🧩 Simple Machine Translation on low resource languages: French to Fongbe & Ewe

Simple Machine Translation on low resource languages: French to Fongbe & Ewe

Technical · 27 Jan 2022, 11:55 · 6 mins read ·

Using a simple transformer to translate French into Ewe and Fongbe on the Deepnote platform.

Introduction

Ewe and Fongbe are Niger–Congo languages, both part of a cluster of related languages commonly called Gbe. Fongbe is the major Gbe language of Benin (with approximately 4.1 million speakers), while Ewe is spoken in Togo and southeastern Ghana by approximately 4.5 million people as a first language, and by a million others as a second language. They are closely related tonal languages, and both contain diacritics (accents on letters) that can make them difficult to study, understand, and translate. For more information go to Zindi.

Objectives

The objective of this challenge is to create a machine translation system capable of converting text from French into Fongbe or Ewe. I will be using the same model to train and translate both datasets to ease the processing power and memory issues.

Simple Transformers

This library is based on the Transformers library by HuggingFace. Simple Transformers let you quickly train and evaluate Transformer models. Only 3 lines of code are needed to initialize a model, train the model, and evaluate a model.

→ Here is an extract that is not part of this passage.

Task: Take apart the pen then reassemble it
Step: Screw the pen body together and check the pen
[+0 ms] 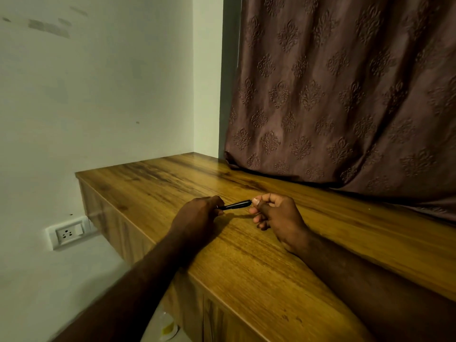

For more information visit GitHub Repo.

Supports:

Sequence Classification
Token Classification (NER)
Question Answering
Language Model Fine-Tuning
Language Model Training
Language Generation
T5 Model
Seq2Seq Tasks
Multi-Modal Classification
Conversational AI.
Text Representation Generation.

Installing and loading libraries

!pip install simpletransformers

!pip install fsspec==2021.5.0

import logging

import pandas as pd

from sklearn.model_selection import train_test_split

from simpletransformers.seq2seq import Seq2SeqModel,Seq2SeqArgs

logging.basicConfig(level=logging.INFO)

transformers_logger = logging.getLogger("transformers")

transformers_logger.setLevel(logging.WARNING)

Data

I used only 35k samples so that my GPU doesn't run out of memory, I used original data without preprocessing.

df = pd.read_csv("Train.csv")[0:35000]

test = pd.read_csv(Test.csv")

Clean = False  # clean text

The cleaning function was useful in English translation but in this case, we get poor results if we clean the data. So, we are going to turn it off.

if Clean:

    # converting every letter to lower case

    df["Target"] = df["Target"].apply(lambda x: str(x).lower())

    df["French"] = df["French"].apply(lambda x: str(x).lower())

   
     # removing apostrophe from the sentences

    df["Target"] = df["Target"].apply(lambda x: re.sub("'", "", x))

    df["French"] = df["French"].apply(lambda x: re.sub("'", "", x))

    exclude = set(string.punctuation)

   
     # removing all the punctuations

    df["Target"] = df["Target"].apply(lambda x: "".join(ch for ch in x if ch not in exclude))

    df["French"] = df["French"].apply(lambda x: "".join(ch for ch in x if ch not in exclude))

   
     # removing digits from the sentences

    digit = str.maketrans("", "", string.digits)

    df["Target"] = df["Target"].apply(lambda x: x.translate(digit))

    df["French"] = df["French"].apply(lambda x: x.translate(digit))

Divide the train and test data into two data frames based on languages.

Fon = df[df.Target_Language=="Fon"]

Ewe = df[df.Target_Language=="Ewe"]

Fon_test = test[test.Target_Language=="Fon"]

Ewe_test = test[test.Target_Language=="Ewe"]

Training Fongbe Model

Using simple transformer seq2seq I have downloaded Helsinki-NLP/opus-mt-en-mul which work best in our case and using specific Seq2SeqArgs to set arguments of model.

Arguments:

num_train_epochs = 30
batch_size = 32
max_length = 120
src_lang = ”fr”
tgt_lang = ”fon”
overwrite_output_dir = True

Train / Eval split

train_data = Fon[["French","Target"]]

train_data = train_data.rename(columns={"French":"input_text","Target":"target_text"})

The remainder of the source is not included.